Mi hanno detto che sono tutti in vacanza, ma non ci credo. Non c'e' anima viva in giro. Certo, e' appena un grado sopra lo zero, ma c'e' mezza Europa in queste condizioni, se non peggio. Vicino a casa mia c'era lo stabilimento Lancia. Dopo diversi anni dalla chiusura della fabbrica, la Lancia ha finalmente costruito un centro ricreativo, nei pressi dello stabilimento oggi occupato da diverse industrie dell'indotto auto. C'e' una picina estiva e una palestra, e anche un ristorante. Ci vado perche' e' su una pista ciclabile dove mi metto a fare jogging. Il percorso finisce al cimitero dove con mia grande sorpresa c'e' un discreto via vai di persone che portano fiori ai propri vari. Nella disperata ricerca di qualche attivita' sportiva da praticare, raggiungo poi la piscina comunale che si trova nei pressi del canale Cavour, una ''grande opera'' che ha favorito la rivoluzione agricola italiana. Ma e' chiusa per le festivita'. Davanti hanno costruito un supermercato  Carrefour dove entro per scaldarmi un po'. A quanto pare mezza Chivasso e' qui a fare compere. Adesso capisco dove sono tutti. A differenza della Lombardia, i centri commerciali qui sono arrivati da poco, ma sono gia' un successone. Da alcune mesi hanno aperto un ''Gigante'', dove mi hanno accompagnato con entusiasmo i miei genitori. E' l'unica occasione in cui siamo usciti insieme, a parte la doverosa visita alla tomba di famiglia e a un ospizio dove vive l'ultima mia zia di secondo grado, sorella di mio nonno.  Qualsiasi mia proposta, dal cinema (l'unico superstite del paese) alla pizzeria, era stata sistematicamente bocciata.

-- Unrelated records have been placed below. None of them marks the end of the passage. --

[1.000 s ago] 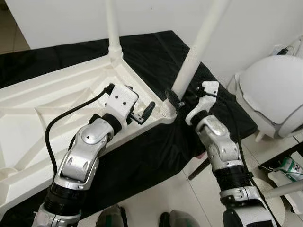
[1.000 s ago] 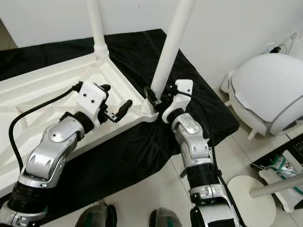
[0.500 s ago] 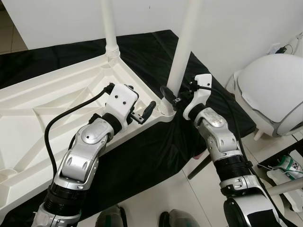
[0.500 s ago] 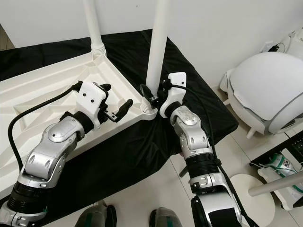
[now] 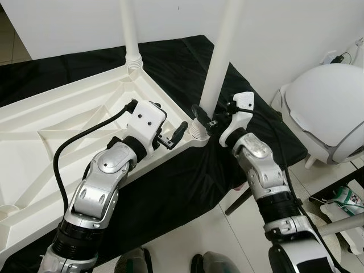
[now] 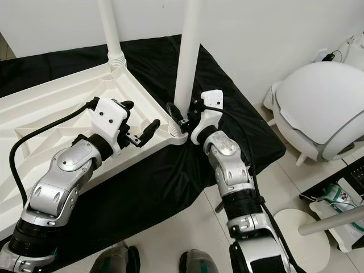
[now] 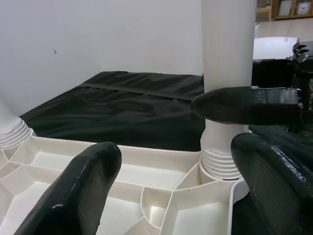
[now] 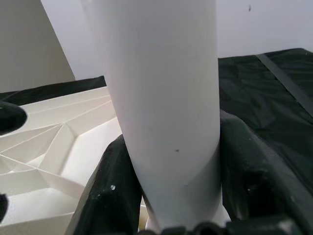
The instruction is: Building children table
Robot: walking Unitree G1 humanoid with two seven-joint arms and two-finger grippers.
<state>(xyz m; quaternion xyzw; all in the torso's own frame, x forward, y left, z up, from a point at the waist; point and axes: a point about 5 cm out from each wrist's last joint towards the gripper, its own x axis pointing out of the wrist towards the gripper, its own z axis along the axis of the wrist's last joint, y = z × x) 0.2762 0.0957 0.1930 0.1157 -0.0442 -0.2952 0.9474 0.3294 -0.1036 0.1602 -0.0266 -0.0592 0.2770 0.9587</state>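
Your white table top (image 5: pixel 68 122) lies upside down on the black cloth (image 5: pixel 187 62). Two white legs stick up from its far corners. Your right gripper (image 5: pixel 206 118) squeezes the near leg (image 5: pixel 219 62) low down, just above its socket. Your left gripper (image 5: pixel 173 135) hangs open over the table's rim, next to that corner, holding nothing.
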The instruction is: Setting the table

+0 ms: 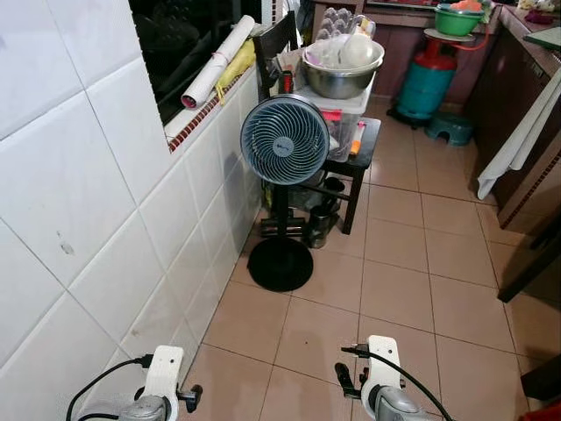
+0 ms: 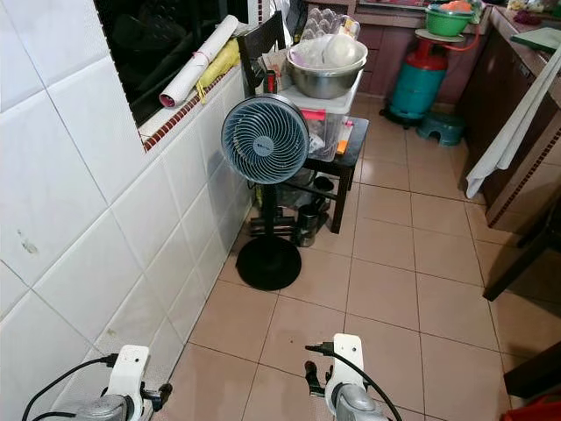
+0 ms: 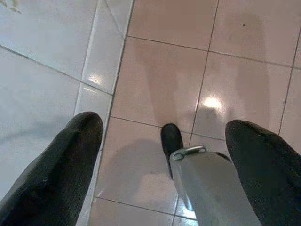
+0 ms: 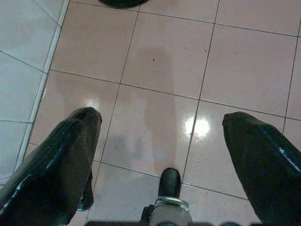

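Both grippers' fingers (image 3: 56, 179) apart over bare floor tiles (image 1: 394, 289) beside wall (image 1: 79, 219)

White glazed wall tiles (image 1: 79, 202) run along 9 o'clock, with a dark window (image 1: 188, 39) above a red-trimmed sill. Glossy beige floor tiles (image 1: 394, 263) reflect overhead light. A grey pedestal fan (image 1: 284, 140) stands at 12 o'clock before a black wooden side table (image 1: 361, 162). Dark brown cabinets (image 1: 517, 96) line 2 o'clock.
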Robot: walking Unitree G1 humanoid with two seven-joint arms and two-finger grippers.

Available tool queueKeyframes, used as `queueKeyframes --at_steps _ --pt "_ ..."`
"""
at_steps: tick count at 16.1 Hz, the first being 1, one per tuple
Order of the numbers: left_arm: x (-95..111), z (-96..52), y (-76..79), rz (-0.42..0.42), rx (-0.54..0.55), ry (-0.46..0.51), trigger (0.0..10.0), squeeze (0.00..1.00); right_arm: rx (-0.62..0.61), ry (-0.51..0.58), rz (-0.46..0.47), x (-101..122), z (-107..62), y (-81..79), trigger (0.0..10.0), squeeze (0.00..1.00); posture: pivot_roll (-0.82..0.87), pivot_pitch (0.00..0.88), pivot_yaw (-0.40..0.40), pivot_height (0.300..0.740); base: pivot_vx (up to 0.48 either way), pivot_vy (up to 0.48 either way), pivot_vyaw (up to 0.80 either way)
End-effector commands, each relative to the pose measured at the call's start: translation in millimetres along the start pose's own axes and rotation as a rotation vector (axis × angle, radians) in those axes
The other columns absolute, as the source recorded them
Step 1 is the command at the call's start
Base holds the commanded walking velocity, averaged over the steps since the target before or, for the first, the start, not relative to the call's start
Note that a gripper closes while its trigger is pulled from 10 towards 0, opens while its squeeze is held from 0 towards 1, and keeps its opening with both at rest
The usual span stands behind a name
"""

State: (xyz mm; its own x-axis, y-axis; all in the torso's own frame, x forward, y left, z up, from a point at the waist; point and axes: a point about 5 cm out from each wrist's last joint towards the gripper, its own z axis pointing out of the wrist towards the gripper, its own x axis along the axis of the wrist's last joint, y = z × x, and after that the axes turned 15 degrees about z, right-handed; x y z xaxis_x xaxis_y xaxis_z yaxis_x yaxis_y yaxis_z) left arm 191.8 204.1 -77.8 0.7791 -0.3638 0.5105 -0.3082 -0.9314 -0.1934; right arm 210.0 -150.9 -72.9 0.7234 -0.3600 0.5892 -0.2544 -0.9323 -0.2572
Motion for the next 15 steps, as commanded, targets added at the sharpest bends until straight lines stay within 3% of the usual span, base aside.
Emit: queueKeyframes --at_steps 1,5,7,8,9,10,13,15 --pt "1.2 -0.3 -3.5 0.031 -0.004 -0.001 10.0 0.00 -0.009 0.010 0.004 1.9 0.0 1.5 10.0 0.00 0.02 0.000 0.021 0.740 0.000 0.000 0.00" --pt "15.2 1.4 -4.2 0.069 -0.010 0.044 10.0 0.00 -0.048 0.041 0.027 6.0 -1.2 12.2 10.0 0.00 -0.06 0.000 0.066 0.740 0.000 0.000 0.00" --pt "55.2 5.0 1.5 0.077 0.008 0.149 10.0 0.00 -0.078 0.079 0.036 13.2 -1.9 19.4 10.0 0.00 -0.09 0.000 0.079 0.740 0.000 0.000 0.00" --pt "63.8 5.5 4.0 0.071 0.008 0.168 10.0 0.00 -0.081 0.089 0.045 15.9 -1.7 20.0 10.0 0.00 -0.10 0.000 0.082 0.740 0.000 0.000 0.00" --pt "97.1 5.1 8.8 0.063 0.011 0.245 10.0 0.00 -0.085 0.132 0.065 29.3 -0.6 20.2 10.0 0.00 -0.10 0.000 0.082 0.740 0.000 0.000 0.00" --pt "109.2 4.2 9.1 0.064 0.012 0.270 10.0 0.00 -0.087 0.152 0.074 36.1 -0.1 19.8 10.0 0.00 -0.11 0.000 0.080 0.740 0.000 0.000 0.00" --pt "125.9 2.5 10.8 0.053 0.015 0.305 10.0 0.00 -0.072 0.188 0.055 52.4 1.5 14.8 10.0 0.00 -0.11 0.000 0.067 0.740 0.000 0.000 0.00" --pt "112.5 4.7 15.0 0.045 0.003 0.261 10.0 0.00 -0.057 0.180 0.026 52.3 2.1 11.4 10.0 0.00 -0.09 0.000 0.045 0.740 0.000 0.000 0.00"
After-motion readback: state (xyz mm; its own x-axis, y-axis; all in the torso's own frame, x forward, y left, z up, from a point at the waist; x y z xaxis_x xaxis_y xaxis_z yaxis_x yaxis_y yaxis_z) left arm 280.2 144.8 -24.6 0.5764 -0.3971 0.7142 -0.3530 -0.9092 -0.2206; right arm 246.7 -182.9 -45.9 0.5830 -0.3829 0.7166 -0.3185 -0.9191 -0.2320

Sabato 31 dicembre, concerto in Piazza San Carlo 

In una botta di vita finale, il comune di Torino ha invitato Renzo Arbore e la sua Orchestra Italiana a festeggiare San Silvestro in piazza San Carlo, il ''salotto'' dell'ex capitale sabauda. Ci sono arrivata con il treno da Chivasso, tra ragazzi gia' ubriachi e gente un po'  sfigata che forse non poteva permettersi il cenone di fineanno o  costretta a lavorare anche l'ultima sera dell'anno. Quando sono arrivata la piazza era gia' piena, compresa una folta pattuglia schierata vicino al palco. A Torino hanno vietato i botti quest'anno.  Gli unici locali aperti erano i due storici caffe', tra cui il Caffe' Torino, una macchina del tempo della Belle Epoque, che ha sul marciapiede il famoso toro rampante con i genitali consumati dai tanti che come me ci passano sopra per scaramanzia. Peccato che non abbiano pensato a qualche banchetto con vin chaud o birra alla spina. Sarebbe stato piu' bello come happening...ma siamo a Torino, non a Times Square... Invece piu' o meno tutti avevano in mano la propria bottiglia di spumante con bicchieri per il brindisi. Il vecchio Arbore che ce l'ha messa tutta a riscaldare la folla, si e' dimenticato perfino di fare il conto alla rovescia e ha continuato a cantare Funiculi, Funicola. Quando e' scoccata la mezzanotte, nessuno se n'e' accorto e solo dopo un bel po' qualcuno ha cominciato a far saltare i tappi.